У Иды находились ранние и, на мой взгляд, лучшие картины Шагала. Можно представить, какое впечатление они произвели на нас, да еще в домашней камерной обстановке.

Конечно, мы с Беллой мечтали побывать у самого Шагала. Ида при нас позвонила на виллу La Colline в городок St. Paul de Vance, где жил Шагал со своей супругой Вавой — так называли друзья Валентину Григорьевну Бродскую. Ида переговорила с ней о возможности такой встречи и сразу же получила согласие. Валентина Григорьевна сообщила нам номер своего телефона и просила перезвонить, когда мы будем на юге Франции.

* * *

Однажды Марина пригласила нас в гости к Симоне Синьоре. Предварительно предупредив, чтобы мы не говорили там о политике. Она знала, как мы относимся к советскому режиму, и не хотела, чтобы мы касались этой темы. Ей было бы неприятно при Симоне услышать нашу нетерпимую критику, потому что сама Марина оставалась членом французской компартии.

Жила Симона буквально рядом с Идой Шагал на острове Сите, соединенном мостами с правым и левым берегами Сены. Дом располагался на площади Дофин и был очень похож на тот, в котором жила Ида. Тоже был построен в XVII веке и возведен на основе фахверковой системы конструкций.

Дверь нам открыла сама Симона.
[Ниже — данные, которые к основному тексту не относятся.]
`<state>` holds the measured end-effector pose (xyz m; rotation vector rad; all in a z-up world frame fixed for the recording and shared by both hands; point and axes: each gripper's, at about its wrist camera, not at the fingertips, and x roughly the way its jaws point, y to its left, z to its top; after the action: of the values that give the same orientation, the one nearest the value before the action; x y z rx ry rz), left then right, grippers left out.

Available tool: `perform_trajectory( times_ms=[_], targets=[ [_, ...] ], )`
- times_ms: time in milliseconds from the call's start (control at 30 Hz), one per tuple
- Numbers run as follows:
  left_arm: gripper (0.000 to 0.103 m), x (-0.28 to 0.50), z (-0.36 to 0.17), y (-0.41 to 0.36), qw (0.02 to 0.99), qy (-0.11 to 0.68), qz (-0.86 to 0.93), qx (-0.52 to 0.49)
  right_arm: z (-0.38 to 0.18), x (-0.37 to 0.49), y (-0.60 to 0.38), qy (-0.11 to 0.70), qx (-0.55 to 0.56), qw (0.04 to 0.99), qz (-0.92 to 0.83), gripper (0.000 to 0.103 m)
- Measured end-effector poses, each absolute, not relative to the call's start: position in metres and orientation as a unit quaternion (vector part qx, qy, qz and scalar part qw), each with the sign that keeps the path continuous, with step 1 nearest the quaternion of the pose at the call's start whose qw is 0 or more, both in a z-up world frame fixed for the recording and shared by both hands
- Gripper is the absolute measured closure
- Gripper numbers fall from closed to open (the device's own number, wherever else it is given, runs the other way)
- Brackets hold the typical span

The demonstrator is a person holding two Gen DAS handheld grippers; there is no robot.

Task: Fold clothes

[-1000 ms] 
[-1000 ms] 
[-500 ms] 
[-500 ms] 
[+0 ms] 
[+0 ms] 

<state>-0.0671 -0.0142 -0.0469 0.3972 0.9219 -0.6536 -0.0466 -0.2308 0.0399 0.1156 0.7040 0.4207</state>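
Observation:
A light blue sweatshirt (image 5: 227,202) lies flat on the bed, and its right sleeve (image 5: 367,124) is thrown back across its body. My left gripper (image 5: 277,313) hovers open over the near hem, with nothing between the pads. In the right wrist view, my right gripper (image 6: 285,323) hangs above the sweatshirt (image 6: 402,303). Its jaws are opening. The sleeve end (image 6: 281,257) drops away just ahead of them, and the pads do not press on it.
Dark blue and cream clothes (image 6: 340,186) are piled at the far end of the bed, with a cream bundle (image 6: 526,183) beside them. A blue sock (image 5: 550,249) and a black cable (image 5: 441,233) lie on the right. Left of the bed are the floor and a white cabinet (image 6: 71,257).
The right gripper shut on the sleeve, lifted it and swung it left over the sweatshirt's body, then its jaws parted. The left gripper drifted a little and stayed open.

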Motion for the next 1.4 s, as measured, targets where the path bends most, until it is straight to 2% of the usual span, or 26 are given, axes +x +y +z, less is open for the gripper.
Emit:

Ее образ чрезвычайно волновал и меня, и Беллу задолго до этой встречи. И теперь мы не могли оторвать глаз от ее лица. При этом она произвела на нас трагическое впечатление. Быть может, еще и потому, что в предощущении встречи в памяти брезжили какие-то разговоры об ее очередной размолвке с Ивом Монтаном. Она очень располнела, и, несомненно, существовал контраст между ее лицом и фигурой, утратившей былую строгость формы.